According to any one of claims 1 to 15,
obtaining, by the computing system, a request from a requesting computing device for a chemical mixture having the requested properties;
determining, by the computing system, whether the one or more property predictions satisfy the requested property; and
The method further comprising providing, by the computing system, the mixture data to the requesting computing device.

17. The method of any one of claims 1-16, wherein the one or more property predictions are based at least in part on a molecule interaction property.

18. The method of any one of claims 1-17, wherein the one or more attribute predictions are based at least in part on receptor activation data.

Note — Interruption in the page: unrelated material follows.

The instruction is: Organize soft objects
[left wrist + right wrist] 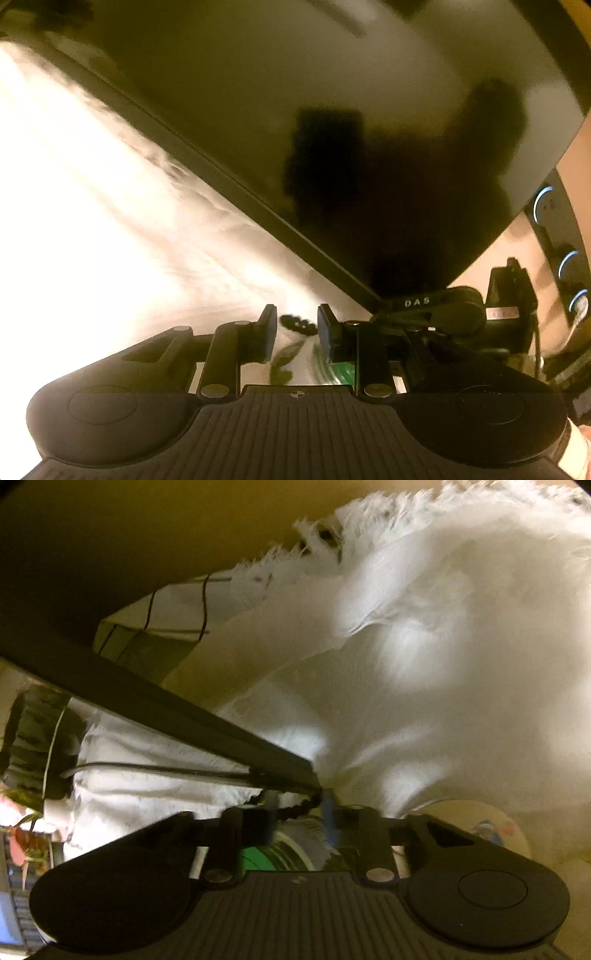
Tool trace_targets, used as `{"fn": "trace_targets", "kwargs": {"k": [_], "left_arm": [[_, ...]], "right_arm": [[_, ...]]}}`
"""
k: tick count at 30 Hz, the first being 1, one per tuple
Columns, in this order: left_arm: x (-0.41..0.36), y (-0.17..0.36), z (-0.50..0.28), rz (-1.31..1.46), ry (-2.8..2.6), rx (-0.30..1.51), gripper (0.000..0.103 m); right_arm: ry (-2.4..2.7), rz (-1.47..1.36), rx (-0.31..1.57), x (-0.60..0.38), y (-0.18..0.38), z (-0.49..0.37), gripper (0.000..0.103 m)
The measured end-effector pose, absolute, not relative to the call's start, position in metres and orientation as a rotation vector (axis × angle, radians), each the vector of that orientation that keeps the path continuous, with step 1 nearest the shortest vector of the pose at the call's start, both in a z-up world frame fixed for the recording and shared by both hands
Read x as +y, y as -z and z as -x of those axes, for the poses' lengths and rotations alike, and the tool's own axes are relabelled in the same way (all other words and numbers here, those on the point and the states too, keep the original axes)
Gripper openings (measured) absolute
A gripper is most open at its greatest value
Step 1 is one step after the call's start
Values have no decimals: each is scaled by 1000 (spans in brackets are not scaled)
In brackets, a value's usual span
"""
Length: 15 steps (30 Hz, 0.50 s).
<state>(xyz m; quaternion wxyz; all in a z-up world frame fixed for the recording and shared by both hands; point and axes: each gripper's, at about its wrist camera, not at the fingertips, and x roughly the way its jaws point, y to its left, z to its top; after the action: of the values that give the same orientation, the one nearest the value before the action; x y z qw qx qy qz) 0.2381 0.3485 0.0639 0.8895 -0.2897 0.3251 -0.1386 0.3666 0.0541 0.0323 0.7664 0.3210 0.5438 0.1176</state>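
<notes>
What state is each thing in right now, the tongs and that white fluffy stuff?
Left tongs: shut on a black beaded cord over white fabric.
Right tongs: pinching the same kind of beaded cord where the white cloth gathers.
White fringed cloth: bunched, draped, puckered toward the right tongs.
Dark board: bare, tilted across the view.

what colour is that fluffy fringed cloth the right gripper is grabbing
White. The fringed cloth shows best in the right wrist view.
</notes>
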Motion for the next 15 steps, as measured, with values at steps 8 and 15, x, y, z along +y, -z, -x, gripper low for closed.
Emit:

In the computing system, the computing system:
one or more processors;
One or more non-transitory computer-readable media collectively storing instructions that, when executed by the one or more processors, cause the computing system to perform operations, the operations comprising:
Obtaining individual molecular data for a plurality of molecules and mixture data associated with a mixture of the plurality of molecules, wherein the mixture data includes concentrations for each individual molecule of the plurality of molecules;
individually processing the individual molecule data with an embedding model for each of the plurality of molecules to generate individual embeddings for each molecule;
processing the embeddings and the mixture data with a machine learning prediction model to generate one or more property predictions, wherein the one or more property predictions are based at least in part on the embeddings and the mixture data; and
A computing system comprising storing the one or more attribute predictions.

1. One or more non-transitory computer-readable media collectively storing instructions that, when executed by one or more processors, cause a computing system to perform operations, said operations comprising:
obtaining individual molecular data for a plurality of molecules and mixture data associated with a mixture of the plurality of molecules;
individually processing the individual molecule data with an embedding model for each of the plurality of molecules to generate individual embeddings for each molecule;
processing the embeddings and the mixture data with a machine learning prediction model to generate one or more property predictions, wherein the one or more property predictions are based at least in part on the embeddings and the mixture data; and
One or more non-transitory computer-readable media comprising storing the one or more attribute predictions.